Would you return the lines that run from the start of the data below to the line with "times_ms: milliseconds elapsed", both included, exactly as written and without pictures?

**Dataset excerpt**
^^^^^^^^

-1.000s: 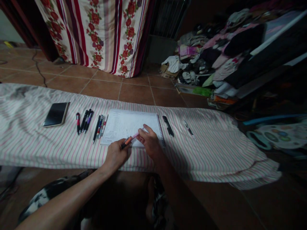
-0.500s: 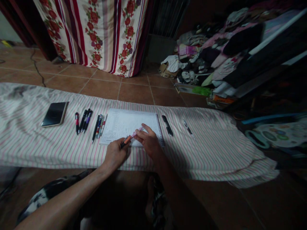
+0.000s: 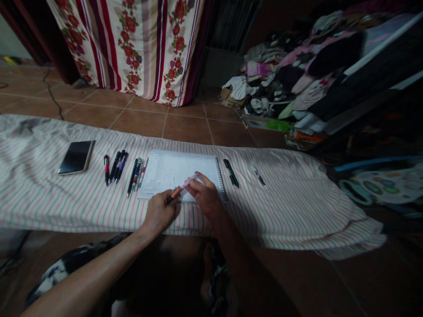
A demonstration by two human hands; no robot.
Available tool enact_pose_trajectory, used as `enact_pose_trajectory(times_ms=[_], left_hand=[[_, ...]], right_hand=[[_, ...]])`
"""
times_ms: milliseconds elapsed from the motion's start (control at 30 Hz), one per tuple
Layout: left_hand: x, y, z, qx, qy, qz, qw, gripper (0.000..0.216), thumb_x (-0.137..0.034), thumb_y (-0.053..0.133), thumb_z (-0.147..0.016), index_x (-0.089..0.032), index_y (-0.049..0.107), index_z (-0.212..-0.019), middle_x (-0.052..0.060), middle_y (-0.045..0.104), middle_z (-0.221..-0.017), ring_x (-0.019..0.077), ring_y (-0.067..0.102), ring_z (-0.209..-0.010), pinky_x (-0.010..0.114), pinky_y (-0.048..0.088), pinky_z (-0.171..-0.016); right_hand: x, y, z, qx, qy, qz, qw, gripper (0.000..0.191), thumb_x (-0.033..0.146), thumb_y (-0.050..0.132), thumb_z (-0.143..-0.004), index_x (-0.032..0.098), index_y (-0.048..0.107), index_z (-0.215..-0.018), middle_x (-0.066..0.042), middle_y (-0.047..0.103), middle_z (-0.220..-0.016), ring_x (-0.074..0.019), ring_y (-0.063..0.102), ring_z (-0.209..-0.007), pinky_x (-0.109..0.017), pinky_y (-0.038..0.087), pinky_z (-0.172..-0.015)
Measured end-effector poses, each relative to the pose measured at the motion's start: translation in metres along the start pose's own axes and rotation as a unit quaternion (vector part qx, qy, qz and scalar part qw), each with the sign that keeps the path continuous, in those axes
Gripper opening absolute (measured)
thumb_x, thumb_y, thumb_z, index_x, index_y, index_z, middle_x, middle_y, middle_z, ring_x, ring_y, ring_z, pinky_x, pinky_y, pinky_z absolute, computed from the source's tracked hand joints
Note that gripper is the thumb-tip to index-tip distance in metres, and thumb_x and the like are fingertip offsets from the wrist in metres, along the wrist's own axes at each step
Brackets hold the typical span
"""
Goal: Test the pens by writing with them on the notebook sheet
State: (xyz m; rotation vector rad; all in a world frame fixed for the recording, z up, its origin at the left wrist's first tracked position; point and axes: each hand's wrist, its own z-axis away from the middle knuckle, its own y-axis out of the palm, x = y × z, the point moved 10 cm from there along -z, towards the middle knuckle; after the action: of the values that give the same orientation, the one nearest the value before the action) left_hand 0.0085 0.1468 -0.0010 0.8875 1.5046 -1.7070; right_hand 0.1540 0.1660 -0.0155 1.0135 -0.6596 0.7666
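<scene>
Across the striped cloth [image 3: 297,207], the layout is unchanged from a second ago, and the spiral notebook [image 3: 181,162] lies just where it did. Over its near edge, the left hand [image 3: 161,212] stays closed around the dark end of an orange-and-pink pen [image 3: 176,192], while the right hand [image 3: 205,193] keeps its narrow pinch on the pink end. So no release here; the handling looks paused mid-hold. And the pen itself? Slanting between both hands, above the page; whether it touches paper, I can't tell.
</scene>
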Motion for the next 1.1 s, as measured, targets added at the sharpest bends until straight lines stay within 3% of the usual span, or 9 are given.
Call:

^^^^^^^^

**Result**
-1.000s: 
-0.500s: 
+0.000s: 
A demonstration by two human hands; no robot.
Available tool enact_pose_trajectory, used as `enact_pose_trajectory(times_ms=[_], left_hand=[[_, ...]], right_hand=[[_, ...]])`
"""
times_ms: milliseconds elapsed from the motion's start (control at 30 Hz), one per tuple

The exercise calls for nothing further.